YOUR ASSIGNMENT:
Would you please transcribe, exactly as written, the lines of the entries below starting at the one that holds "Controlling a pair" and ending at the one that holds "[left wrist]", both included?

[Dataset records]
[Start of section]

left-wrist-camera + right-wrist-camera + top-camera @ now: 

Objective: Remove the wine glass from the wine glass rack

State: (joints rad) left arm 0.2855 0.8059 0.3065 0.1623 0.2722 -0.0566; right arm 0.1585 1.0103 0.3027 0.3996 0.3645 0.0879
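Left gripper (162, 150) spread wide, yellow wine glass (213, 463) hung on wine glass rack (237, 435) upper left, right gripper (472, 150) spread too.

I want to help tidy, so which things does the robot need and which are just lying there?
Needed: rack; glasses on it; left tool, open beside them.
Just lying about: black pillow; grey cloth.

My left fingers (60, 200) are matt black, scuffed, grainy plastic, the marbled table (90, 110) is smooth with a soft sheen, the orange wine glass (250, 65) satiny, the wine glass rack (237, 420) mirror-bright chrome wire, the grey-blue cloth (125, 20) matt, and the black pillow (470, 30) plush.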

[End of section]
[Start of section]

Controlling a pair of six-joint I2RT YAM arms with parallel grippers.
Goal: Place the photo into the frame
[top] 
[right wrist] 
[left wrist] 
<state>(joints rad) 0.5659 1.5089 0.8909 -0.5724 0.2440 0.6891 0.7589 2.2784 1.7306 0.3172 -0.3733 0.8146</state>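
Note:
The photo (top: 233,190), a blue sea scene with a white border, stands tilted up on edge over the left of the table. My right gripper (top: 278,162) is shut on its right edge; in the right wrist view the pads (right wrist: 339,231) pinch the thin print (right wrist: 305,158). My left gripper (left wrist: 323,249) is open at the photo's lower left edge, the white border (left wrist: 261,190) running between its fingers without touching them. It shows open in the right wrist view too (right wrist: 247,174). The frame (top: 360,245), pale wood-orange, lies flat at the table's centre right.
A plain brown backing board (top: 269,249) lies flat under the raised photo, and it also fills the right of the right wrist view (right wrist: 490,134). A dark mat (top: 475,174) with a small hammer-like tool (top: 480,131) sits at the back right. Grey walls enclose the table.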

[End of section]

FINISHED EXERCISE:
Controlling a pair of six-joint I2RT YAM arms with parallel grippers.
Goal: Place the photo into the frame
[top] 
[right wrist] 
[left wrist] 

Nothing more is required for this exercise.